Take Leo Cochrane, who already has a bachelor’s degree but took a free online class from the University of Virginia Darden School of Business to help expand his start-up air-purifying business. The course was perfect for the time-pressed entrepreneur. He had little inclination or money to follow a path that would take him to a traditional campus or even to an old-fashioned online course, with its rigid deadlines for lectures and completing assignments. With a MOOC, he could watch video lectures on his iPhone while running on a treadmill and pick and choose what he needed to learn from the syllabus. MOOCs put students in control. Students can do as much or as little as they want at any time, one reason that many never complete the courses. Roughly one in 10 finishes.
From universities to community colleges, MOOCs are now finding a small niche in higher education by offering access to knowledge much like adult education did a few generations ago.
In just three years MOOCs, a star-burst of hope for higher education to be extended to everyone in the world at knocked-down prices or even free, has settled into a familiar within a university’s portfolio of choices available to part-time and full-time students.

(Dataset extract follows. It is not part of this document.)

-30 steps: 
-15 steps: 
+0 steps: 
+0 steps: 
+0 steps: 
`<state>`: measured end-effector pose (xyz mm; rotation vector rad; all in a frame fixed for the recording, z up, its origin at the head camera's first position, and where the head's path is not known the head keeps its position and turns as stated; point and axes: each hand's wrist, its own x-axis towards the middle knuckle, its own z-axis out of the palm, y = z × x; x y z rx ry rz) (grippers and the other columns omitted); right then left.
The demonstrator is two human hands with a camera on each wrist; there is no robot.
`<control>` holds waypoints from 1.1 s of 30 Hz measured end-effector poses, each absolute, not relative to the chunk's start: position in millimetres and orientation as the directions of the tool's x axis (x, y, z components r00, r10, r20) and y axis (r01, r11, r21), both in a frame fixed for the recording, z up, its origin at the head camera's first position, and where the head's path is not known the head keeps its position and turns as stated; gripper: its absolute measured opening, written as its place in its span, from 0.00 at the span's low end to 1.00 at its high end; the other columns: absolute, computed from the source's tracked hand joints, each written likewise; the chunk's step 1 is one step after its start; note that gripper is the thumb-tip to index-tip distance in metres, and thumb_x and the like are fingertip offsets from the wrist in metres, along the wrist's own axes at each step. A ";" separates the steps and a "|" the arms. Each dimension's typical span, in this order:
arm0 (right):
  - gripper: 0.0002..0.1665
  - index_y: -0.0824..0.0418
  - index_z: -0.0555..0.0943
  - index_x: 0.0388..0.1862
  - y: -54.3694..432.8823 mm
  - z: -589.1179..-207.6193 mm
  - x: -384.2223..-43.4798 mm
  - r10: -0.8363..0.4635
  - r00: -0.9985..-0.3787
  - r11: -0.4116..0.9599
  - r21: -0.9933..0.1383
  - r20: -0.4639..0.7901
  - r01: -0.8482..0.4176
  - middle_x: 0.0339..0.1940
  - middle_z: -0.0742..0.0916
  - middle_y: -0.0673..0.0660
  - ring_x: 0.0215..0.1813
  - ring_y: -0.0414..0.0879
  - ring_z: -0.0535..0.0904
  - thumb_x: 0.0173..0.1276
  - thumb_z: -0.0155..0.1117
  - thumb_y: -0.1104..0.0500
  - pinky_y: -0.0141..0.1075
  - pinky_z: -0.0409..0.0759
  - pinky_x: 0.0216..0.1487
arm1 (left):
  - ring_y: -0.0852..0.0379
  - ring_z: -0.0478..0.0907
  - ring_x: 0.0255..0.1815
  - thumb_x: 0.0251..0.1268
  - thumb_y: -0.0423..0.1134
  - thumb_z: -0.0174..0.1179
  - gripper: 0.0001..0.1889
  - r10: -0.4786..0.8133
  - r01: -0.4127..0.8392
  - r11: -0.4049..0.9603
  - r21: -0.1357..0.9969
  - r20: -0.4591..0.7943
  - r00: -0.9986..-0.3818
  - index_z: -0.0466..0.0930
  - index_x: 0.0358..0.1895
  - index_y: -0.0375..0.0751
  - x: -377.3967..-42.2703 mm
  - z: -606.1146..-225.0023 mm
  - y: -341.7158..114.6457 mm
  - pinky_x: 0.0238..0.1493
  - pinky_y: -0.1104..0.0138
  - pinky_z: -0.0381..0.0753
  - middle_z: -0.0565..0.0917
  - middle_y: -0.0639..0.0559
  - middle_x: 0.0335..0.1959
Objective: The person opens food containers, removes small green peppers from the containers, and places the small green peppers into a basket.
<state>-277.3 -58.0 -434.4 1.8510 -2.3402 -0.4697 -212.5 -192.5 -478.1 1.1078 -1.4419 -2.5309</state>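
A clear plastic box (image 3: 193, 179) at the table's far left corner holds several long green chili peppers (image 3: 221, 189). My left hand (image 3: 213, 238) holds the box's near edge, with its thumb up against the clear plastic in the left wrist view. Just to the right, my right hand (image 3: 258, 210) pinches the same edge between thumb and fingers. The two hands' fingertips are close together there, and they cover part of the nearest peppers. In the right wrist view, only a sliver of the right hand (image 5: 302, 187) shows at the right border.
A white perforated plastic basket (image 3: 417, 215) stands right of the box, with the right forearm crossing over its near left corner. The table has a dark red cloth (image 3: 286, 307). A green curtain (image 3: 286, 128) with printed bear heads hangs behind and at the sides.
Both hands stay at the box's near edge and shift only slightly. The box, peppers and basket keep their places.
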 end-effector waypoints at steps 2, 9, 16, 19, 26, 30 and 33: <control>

The journey of this falling star is familiar to anyone aware of the history of technological innovations. Consider the road traveled by teachers and students from the earliest desktop computers in the 1980s to tablets and smartphones now. From an average of over 125 public school students per desktop computer in 1983 to 3:1 (2008) to even a lower ratio in the past few years, devices dot exurban, rural, suburban, and city schools with nearly universal wireless connections making the Internet accessible at a click. Cell phones are ubiquitous.
The hype surrounding the introduction of desktop computers into public schools in the early 1980s promised a transformation in students’ academic achievement, how teachers taught, and access to jobs in an increasingly changing economy. Districts mandated keyboarding classes, set up computer labs, and gave professional development to teachers after machines were deployed. By the late-1990s, Internet connections spread to most schools and in the next few years, wireless became standard. In the early 2000s, 1:1 laptops were introduced and spread.
Every few years, states and districts, with funding help from various grant-givers including the Bill and Melinda Gates Foundation, bought and deployed new desktops and eventually laptop computers to schools and classrooms.
By 2014, school laptops and tablets are commonplace. Yet had academic achievement improved as a consequence? Had teaching and learning changed? Did use of devices in schools lead to better jobs?
These questions get at the inflated promises school officials made prior to purchasing new technologies and what happened after states and districts adopted such policies. The answers to the above questions are no, no, and don’t know (see here, here, and here). Like MOOCs going from the purple rhetoric of inflated hopes to finding a small niche where online courses can be taught to motivated adults and students, the journey of desktop computers to hand-held devices in K-12 schools has certainly entered most classrooms as teaching and learning tools but has hardly transformed age-graded schools into those dream-like scenarios that champions of new technology promoted.
Nonetheless, most K-12 teachers use these devices in different ways every week. Lessons using software on, say, the five desktops in the room or the 30 laptops or tablets on the cart, are common across elementary and secondary schools. Yet these powerful computers have hardly altered the prevailing ways of teaching that have gone on for years. What has occurred is that teachers have expanded their teaching repertoire to incorporate software and hardware. New technologies have found a niche in classrooms far smaller than the promises that originally accompanied new technologies.
And locating in small niches is what has happened time and again to new technologies such as MOOCs and computers in K-12 classrooms.